• Work task
Everything in the data gets repeated exactly, except for the pictures.

⟨

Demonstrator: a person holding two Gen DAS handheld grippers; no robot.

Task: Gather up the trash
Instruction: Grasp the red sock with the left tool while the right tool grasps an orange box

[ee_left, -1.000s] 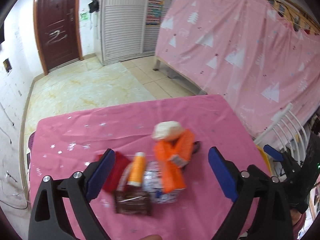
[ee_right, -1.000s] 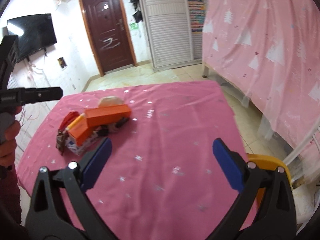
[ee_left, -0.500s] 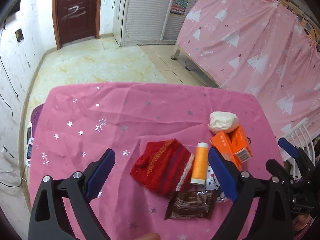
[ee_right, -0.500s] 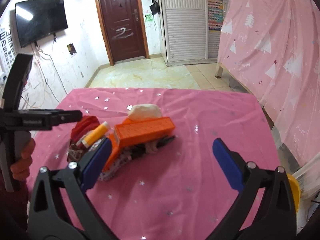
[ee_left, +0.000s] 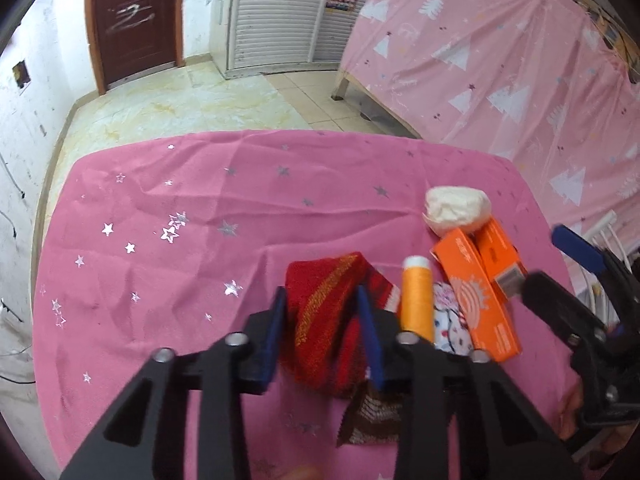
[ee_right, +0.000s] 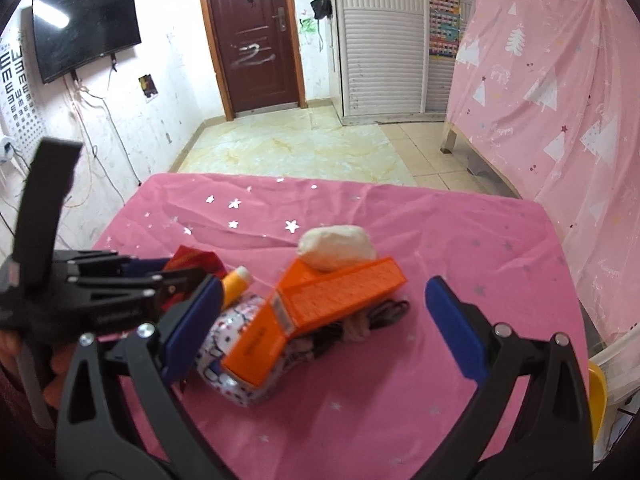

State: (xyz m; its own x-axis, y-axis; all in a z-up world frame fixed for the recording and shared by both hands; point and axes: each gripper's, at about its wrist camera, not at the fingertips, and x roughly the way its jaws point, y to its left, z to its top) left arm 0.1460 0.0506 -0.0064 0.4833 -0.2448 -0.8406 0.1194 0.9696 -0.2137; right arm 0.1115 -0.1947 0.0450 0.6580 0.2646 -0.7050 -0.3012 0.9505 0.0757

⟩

• Answer to this problem
Demonstrator: a person holding two Gen DAS handheld grippers; no robot.

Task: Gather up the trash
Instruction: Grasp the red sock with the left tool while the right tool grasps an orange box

[ee_left, -1.000s] 
[ee_right, -1.000s] 
[ee_left, -0.500s] 
[ee_right, -0.500s] 
[ee_left, +0.000s] 
[ee_right, +0.000s] 

State: (xyz m; its own x-axis, y-axis; all in a z-up world frame fixed for the recording and shared by both hands; point and axes: each gripper's, at about its wrist camera, not at the fingertips, and x roughly the way its jaws point, y to its left, z to its top) left arm 0.1460 0.0506 -0.0064 0.4833 -0.2448 -0.8406 0.1194 0.9696 -0.2137; right arm 0.1115 -0.1947 0.0450 0.6580 0.2646 -0.7050 -0.3012 0.9505 0.0757

That finishes the output for this exercise.